**WHAT THIS TASK INVOLVES**
Provide the count of lines below where "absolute" occurs, with no other output.

Recorded data
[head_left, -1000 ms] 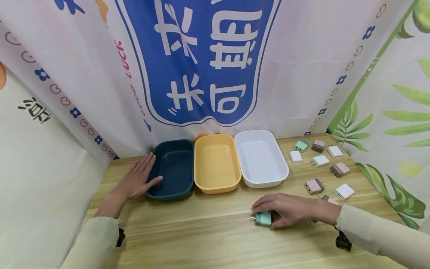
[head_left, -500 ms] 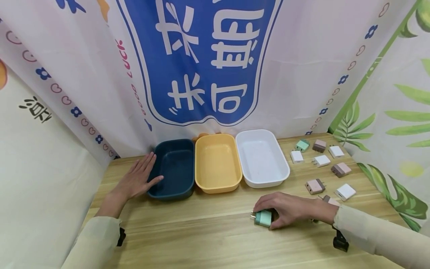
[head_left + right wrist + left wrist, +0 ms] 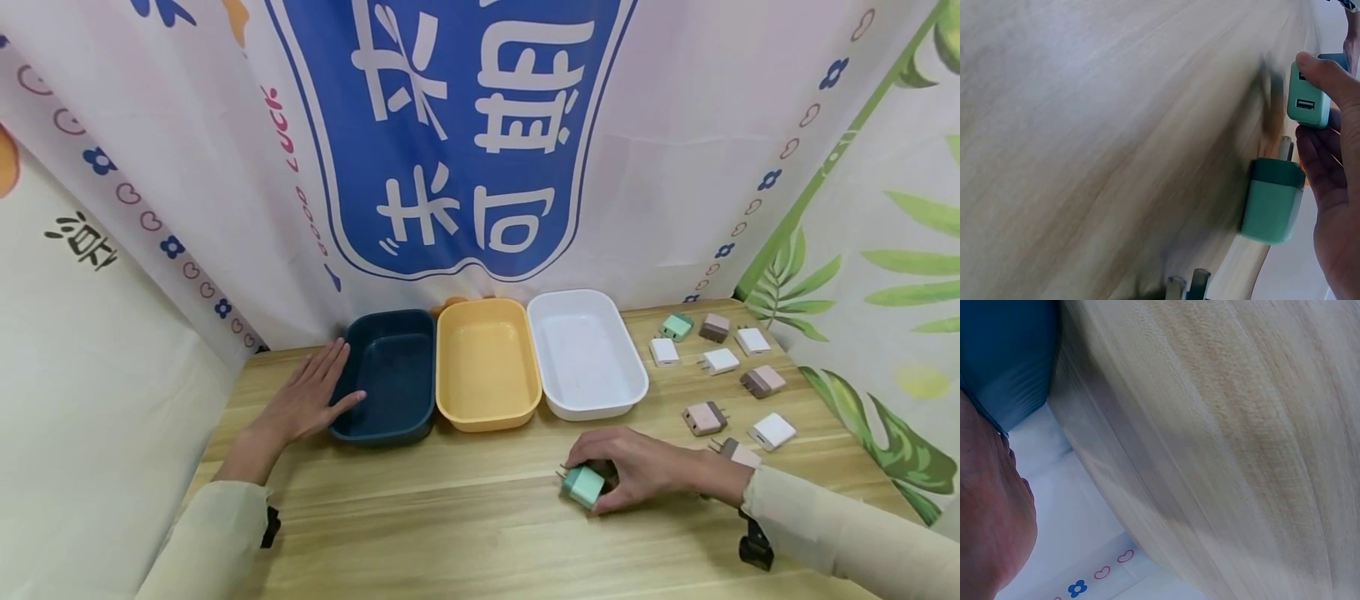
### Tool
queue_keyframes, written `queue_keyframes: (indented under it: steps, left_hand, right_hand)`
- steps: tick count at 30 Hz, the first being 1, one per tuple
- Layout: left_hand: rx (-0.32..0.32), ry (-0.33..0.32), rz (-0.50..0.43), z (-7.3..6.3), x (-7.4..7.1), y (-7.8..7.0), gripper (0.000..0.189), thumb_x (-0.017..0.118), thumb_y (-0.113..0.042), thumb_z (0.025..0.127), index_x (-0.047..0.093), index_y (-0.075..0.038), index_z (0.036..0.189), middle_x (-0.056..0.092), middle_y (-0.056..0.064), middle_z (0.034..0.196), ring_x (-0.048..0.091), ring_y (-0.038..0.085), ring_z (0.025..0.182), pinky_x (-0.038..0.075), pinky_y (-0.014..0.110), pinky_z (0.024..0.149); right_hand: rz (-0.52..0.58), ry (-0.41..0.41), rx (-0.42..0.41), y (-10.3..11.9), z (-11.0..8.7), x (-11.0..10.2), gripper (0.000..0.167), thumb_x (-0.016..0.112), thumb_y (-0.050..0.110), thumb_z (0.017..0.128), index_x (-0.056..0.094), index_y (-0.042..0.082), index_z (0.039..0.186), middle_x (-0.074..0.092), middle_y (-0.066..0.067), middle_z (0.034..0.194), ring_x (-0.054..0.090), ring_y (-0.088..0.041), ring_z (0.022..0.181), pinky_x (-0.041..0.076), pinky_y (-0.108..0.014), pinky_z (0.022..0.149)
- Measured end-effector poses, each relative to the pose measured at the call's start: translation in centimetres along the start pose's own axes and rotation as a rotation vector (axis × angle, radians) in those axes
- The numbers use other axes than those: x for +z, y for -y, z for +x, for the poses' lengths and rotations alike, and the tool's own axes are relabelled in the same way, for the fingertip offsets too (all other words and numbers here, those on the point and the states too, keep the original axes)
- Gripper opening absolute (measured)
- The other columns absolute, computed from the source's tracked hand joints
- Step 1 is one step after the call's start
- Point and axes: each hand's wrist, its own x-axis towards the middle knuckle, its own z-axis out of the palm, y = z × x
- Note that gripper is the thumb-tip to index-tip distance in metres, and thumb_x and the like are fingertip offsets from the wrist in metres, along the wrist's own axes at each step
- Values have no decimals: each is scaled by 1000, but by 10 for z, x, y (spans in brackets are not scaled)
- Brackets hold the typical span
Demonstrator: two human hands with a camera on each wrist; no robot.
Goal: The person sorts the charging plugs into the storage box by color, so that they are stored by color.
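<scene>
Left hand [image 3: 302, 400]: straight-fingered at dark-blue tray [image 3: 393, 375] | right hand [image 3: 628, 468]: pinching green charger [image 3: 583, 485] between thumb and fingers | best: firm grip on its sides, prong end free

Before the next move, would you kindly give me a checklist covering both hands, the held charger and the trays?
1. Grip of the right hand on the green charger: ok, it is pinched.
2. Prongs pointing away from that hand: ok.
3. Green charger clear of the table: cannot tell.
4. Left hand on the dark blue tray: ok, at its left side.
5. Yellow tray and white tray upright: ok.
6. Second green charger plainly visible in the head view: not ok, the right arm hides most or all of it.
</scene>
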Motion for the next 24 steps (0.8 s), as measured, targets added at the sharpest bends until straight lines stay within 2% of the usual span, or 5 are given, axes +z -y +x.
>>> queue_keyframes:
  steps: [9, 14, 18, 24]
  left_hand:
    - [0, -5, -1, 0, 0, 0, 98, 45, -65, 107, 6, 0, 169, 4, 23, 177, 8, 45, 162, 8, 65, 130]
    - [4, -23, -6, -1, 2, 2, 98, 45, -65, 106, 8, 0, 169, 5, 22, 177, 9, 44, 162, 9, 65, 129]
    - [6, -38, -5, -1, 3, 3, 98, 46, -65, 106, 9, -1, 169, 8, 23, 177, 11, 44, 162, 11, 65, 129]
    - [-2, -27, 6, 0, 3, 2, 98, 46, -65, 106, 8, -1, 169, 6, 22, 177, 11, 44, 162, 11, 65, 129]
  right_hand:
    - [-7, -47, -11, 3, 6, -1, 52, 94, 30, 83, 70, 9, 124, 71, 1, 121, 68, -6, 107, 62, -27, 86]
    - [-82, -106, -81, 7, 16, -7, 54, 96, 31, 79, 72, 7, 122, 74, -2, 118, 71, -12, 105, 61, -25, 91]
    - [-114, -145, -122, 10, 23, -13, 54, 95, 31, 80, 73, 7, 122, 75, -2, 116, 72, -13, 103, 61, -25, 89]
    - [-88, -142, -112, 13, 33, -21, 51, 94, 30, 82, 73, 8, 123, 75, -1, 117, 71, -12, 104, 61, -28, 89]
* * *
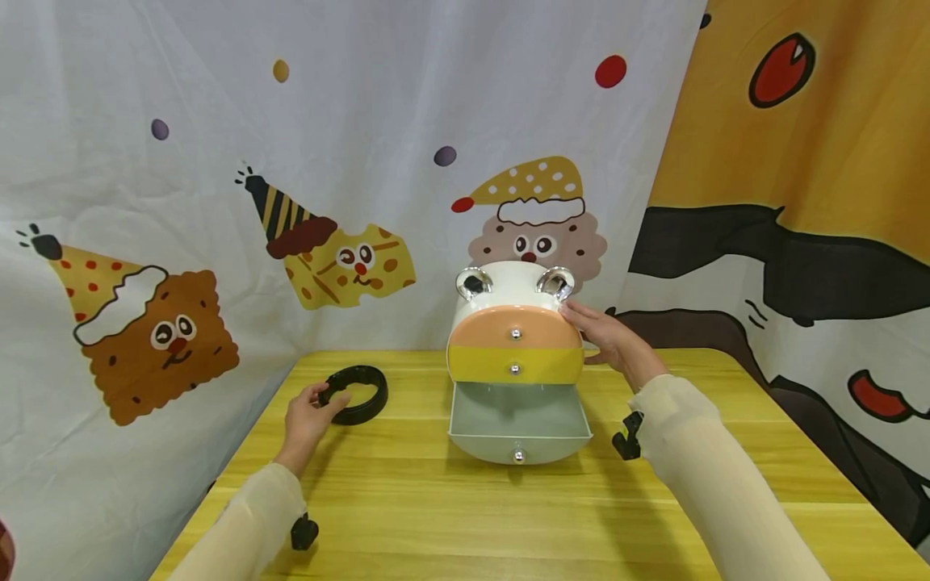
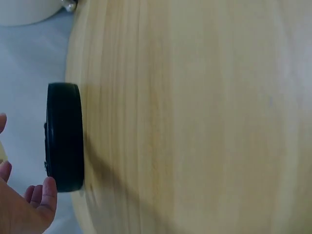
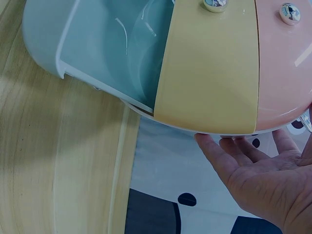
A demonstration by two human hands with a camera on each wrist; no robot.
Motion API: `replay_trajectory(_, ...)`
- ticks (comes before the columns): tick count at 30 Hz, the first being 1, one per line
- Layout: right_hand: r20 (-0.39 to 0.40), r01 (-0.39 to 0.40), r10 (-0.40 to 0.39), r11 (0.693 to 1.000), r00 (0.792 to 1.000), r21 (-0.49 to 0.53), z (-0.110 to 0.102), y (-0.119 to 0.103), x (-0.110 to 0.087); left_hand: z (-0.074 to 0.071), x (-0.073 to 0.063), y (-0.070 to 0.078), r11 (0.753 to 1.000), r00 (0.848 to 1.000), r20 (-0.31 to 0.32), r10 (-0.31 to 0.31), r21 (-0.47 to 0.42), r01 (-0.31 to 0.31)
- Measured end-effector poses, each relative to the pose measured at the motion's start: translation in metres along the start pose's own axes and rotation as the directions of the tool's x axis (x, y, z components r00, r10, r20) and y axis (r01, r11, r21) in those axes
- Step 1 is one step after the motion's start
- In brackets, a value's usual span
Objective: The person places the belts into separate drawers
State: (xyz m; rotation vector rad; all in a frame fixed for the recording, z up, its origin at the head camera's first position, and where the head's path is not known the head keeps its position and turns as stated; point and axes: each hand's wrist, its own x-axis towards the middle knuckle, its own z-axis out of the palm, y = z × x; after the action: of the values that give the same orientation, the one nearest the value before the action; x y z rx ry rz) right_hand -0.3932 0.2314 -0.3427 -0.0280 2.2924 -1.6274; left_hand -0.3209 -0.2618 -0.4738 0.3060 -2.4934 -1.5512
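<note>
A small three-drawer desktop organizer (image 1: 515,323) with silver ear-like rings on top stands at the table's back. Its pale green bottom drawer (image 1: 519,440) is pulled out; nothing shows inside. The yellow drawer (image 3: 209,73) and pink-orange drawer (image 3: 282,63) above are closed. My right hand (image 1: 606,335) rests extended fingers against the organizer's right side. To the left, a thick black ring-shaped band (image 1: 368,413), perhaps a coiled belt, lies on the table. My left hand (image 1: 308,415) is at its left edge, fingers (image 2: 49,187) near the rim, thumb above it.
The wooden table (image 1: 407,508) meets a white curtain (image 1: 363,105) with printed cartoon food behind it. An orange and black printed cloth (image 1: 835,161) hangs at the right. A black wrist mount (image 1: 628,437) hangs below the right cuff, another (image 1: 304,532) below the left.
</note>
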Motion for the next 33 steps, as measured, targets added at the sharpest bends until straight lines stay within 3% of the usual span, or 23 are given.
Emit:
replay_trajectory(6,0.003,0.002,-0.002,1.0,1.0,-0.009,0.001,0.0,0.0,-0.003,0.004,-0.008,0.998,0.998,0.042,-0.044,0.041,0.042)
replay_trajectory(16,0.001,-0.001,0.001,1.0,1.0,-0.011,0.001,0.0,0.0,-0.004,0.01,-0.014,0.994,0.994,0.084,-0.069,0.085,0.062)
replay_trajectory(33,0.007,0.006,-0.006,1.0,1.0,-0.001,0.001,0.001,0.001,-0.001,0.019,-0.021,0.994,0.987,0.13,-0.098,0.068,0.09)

**RESPONSE TO THE EXERCISE**
2